Irish writer, William Trevor died peacefully in his sleep during the early hours of 21 November 2016, at his home. He was 88 years old.
Born as William Trevor Cox in Mitchelstown, County Cork, Ireland, to a middle-class Protestant family, he moved several times to other provincial towns, including Skibbereen, Tipperary, Youghal and Enniscorthy, as a result of his father’s work as a bank official.
He was educated at St. Columba’s College in Dublin, and at Trinity College, Dublin, from which he received a degree in history. Trevor worked as a sculptor under the name Trevor Cox after his graduation from Trinity College, supplementing his income by teaching. He married Jane Ryan in 1952 and emigrated to Great Britain two years later, working as a copywriter for an advertising agency. It was during this time that he and his wife had their first son.
His first novel, A Standard of Behaviour, was published in 1958, but had little critical success. He later disowned this work and refused to have it republished.
In 1964, at the age of 36, Trevor won the Hawthornden Prize for Literature for The Old Boys. The win encouraged Trevor to become a full-time writer.

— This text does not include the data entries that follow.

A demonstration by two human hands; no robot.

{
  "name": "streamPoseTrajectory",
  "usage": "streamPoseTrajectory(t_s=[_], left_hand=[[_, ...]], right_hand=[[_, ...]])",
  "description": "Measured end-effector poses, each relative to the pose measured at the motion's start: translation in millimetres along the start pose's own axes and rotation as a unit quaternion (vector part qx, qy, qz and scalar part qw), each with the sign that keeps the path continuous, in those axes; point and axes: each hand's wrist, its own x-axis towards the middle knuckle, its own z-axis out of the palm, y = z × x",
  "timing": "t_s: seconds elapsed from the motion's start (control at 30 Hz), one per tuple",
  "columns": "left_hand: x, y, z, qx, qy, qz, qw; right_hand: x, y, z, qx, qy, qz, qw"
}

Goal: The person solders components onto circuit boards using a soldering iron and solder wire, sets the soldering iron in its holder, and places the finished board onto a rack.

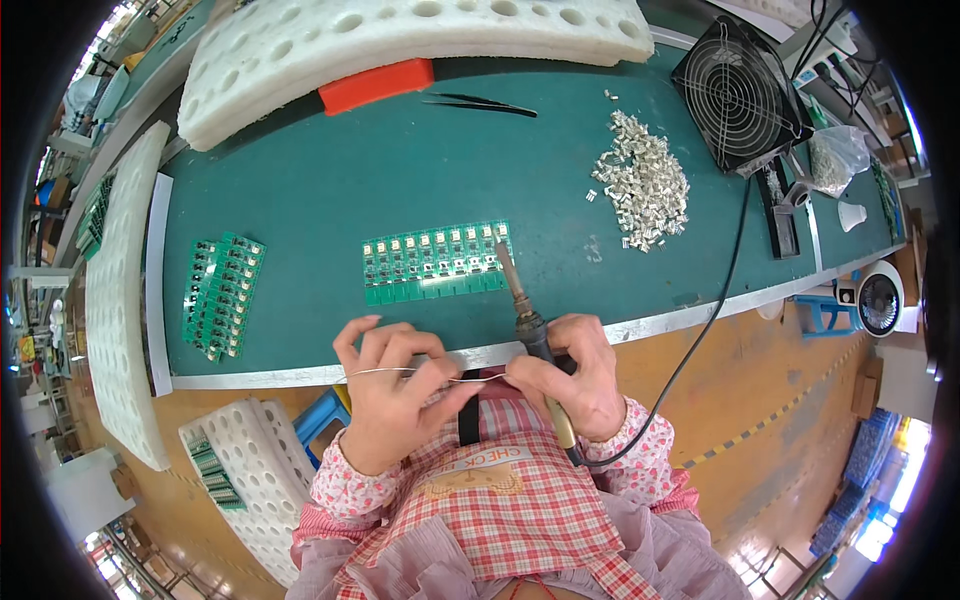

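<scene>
My right hand [580, 378] is closed round the handle of a soldering iron [533, 335], whose tip points away toward a green circuit board panel [437, 262] on the bench. Between the thumb and fingers of my left hand [400, 385] runs a thin silvery solder wire [375, 371]. It stretches across to the fingers of my right hand, just off the bench's front edge. The panel lies flat, with a row of small pale parts along its far side; neither hand touches it.
Stacked circuit boards [222, 295] lie at the left. Small metal parts [645, 185] form a heap at the right, near a black fan [735, 95]. Tweezers [485, 104], a red block [377, 86] and white perforated foam [400, 35] are at the back. The iron's cable [705, 340] crosses the front edge.
</scene>
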Motion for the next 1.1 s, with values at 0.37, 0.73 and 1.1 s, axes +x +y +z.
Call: streamPoseTrajectory(t_s=[0.37, 0.73, 1.1], left_hand=[[-1, -26, 0, 0.004, 0.094, -0.105, 0.99], [13, -25, 21, 0.008, 0.112, -0.056, 0.992], [16, -24, 25, 0.024, 0.109, -0.064, 0.992]], right_hand=[[2, 2, 6, 0.095, 0.142, 0.003, 0.985], [9, 2, 25, 0.125, 0.121, 0.001, 0.985], [14, 1, 25, 0.102, 0.087, 0.003, 0.991]])
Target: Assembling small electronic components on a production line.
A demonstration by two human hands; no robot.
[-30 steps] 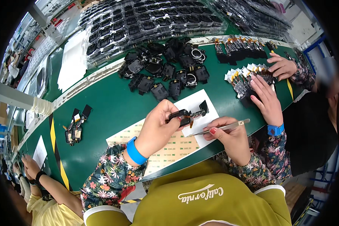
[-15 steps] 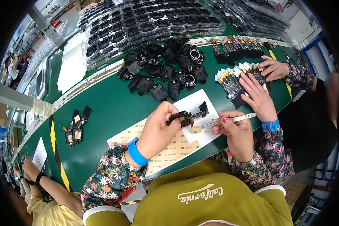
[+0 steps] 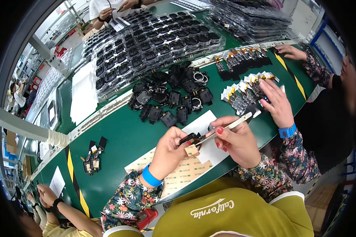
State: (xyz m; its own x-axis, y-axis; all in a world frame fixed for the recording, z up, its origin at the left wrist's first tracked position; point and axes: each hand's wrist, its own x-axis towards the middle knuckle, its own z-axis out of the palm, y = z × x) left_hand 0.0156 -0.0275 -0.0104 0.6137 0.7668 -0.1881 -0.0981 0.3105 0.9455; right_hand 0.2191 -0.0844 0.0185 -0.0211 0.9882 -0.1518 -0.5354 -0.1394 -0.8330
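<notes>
From my head view, looking down, my right hand [image 3: 236,143] has drawn in closer to my left hand [image 3: 171,152] than it was a moment ago, so the tip of the tweezers [image 3: 225,128] now meets the small black part [image 3: 190,138] instead of hanging off to its right. The fingers of my left hand are clamped on that black part, holding it just above the white sheet [image 3: 203,136] on the green counter [image 3: 122,144]. The fingers of my right hand are pinched together around the pale tweezers, whose handle slants up and away to the right. Under my left wrist lies a tan sheet of backing paper [image 3: 186,173]. Beyond my fingers sits a heap of black parts [image 3: 174,100], and farther off are trays of more black parts [image 3: 154,47]. To the right of my right hand, another person's hand [image 3: 279,104] rests on a cluster of small flex pieces [image 3: 245,93].
</notes>
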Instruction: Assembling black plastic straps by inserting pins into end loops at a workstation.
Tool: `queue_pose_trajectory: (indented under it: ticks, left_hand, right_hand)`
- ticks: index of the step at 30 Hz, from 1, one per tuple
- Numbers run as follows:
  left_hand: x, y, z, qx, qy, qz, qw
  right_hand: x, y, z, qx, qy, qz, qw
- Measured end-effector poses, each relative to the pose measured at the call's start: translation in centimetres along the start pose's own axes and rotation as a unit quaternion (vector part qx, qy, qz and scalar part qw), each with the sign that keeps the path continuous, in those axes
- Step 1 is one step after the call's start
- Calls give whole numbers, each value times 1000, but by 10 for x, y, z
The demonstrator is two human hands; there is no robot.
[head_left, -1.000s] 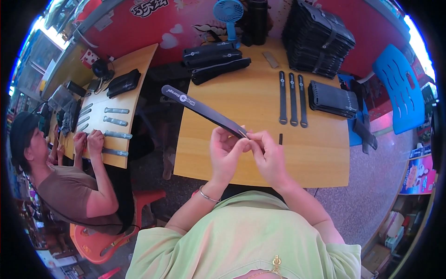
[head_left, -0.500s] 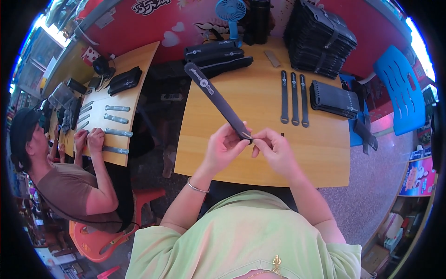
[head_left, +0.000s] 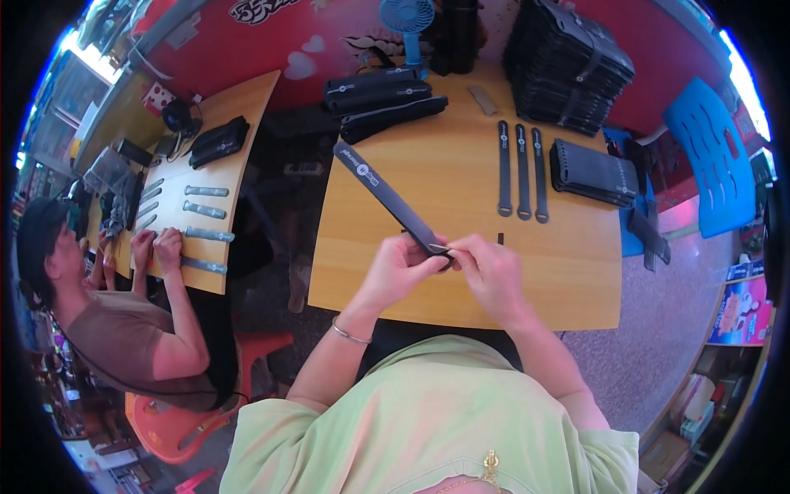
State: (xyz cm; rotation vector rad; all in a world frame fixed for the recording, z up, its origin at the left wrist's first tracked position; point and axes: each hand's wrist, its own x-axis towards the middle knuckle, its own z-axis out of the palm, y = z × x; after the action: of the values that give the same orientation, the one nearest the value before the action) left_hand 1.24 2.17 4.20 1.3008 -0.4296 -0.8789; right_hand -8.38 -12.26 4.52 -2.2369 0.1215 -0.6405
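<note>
A long dark grey strap (head_left: 383, 196) with white printing slants up and to the left over the wooden table. My left hand (head_left: 397, 267) is closed round its lower end. My right hand (head_left: 492, 272) is pinched together right at that end, beside the left fingertips. A thin pale sliver (head_left: 440, 247) shows between the two hands; I cannot tell what it is or whether it is part of the strap. Further right, three similar straps (head_left: 522, 173) lie side by side, each with a ring-like opening at the near end.
Folded black cases (head_left: 393, 117) lie at the table's far left. A tall stack of black folded goods (head_left: 568, 70) and a smaller stack (head_left: 594, 173) stand right. A blue fan (head_left: 409, 20) is behind. A co-worker (head_left: 136, 333) handles straps at another table (head_left: 247, 107).
The upper end of the strap has dipped toward the table and swung slightly. My right hand has come closer to the left, its fingers now over the strap's lower end.
</note>
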Motion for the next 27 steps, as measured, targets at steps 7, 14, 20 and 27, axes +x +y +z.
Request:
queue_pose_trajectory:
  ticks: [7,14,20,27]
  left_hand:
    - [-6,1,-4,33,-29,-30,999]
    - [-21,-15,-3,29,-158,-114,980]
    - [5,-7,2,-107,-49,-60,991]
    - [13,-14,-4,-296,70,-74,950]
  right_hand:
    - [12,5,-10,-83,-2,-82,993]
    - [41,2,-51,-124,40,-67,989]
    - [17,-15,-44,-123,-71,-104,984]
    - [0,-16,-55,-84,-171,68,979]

He and his family moved to Devon in South West England, where he resided until his death. In 2002, he was knighted by Queen Elizabeth II of the United Kingdom for services to literature. Despite having spent most of his life in England, he considered himself to be “Irish in every vein” (Wikipedia)
This spring CALA is offering a timely course in which William Trevor and his compatriots will feature. It will be taught by Nancy DiBenedetto.
LITR1-CE 9082 The Irish Short Story: Oscar Wilde to Edna O’Brien
If that’s not enough of the Irish for you, CALA has more in this one-session course from George Scheper, focusing on the “greening” of New York:
“I think it is the art of the glimpse. If the novel is like an intricate Renaissance painting, the short story is an impressionist painting. It should be an explosion of truth. Its strength lies in what it leaves out just as much as what it puts in, if not more. It is concerned with the total exclusion of meaninglessness. Life, on the other hand, is meaningless most of the time. The novel imitates life, where the short story is bony, and cannot wander. It is essential art.”
― William Trevor
Carol Bergman says
Thank you for posting this biography of William Trevor, a writer’s writer if ever there was one. I know many who own a hard copy volume of his short stories. Mine was a gift from my sports writer brother-in-law. When I told him I was starting to write short stories he said, “I have a surprise for you.” It arrived in the mail a few days later. I had read a few of these stories in The New Yorker, admired them, but never had studied them from a writer’s perspective. I return to them over and over and never tire of the lucid, precise prose and compassionate rendering of every character. Such majesty I hope has also informed my nonfiction writing over the years.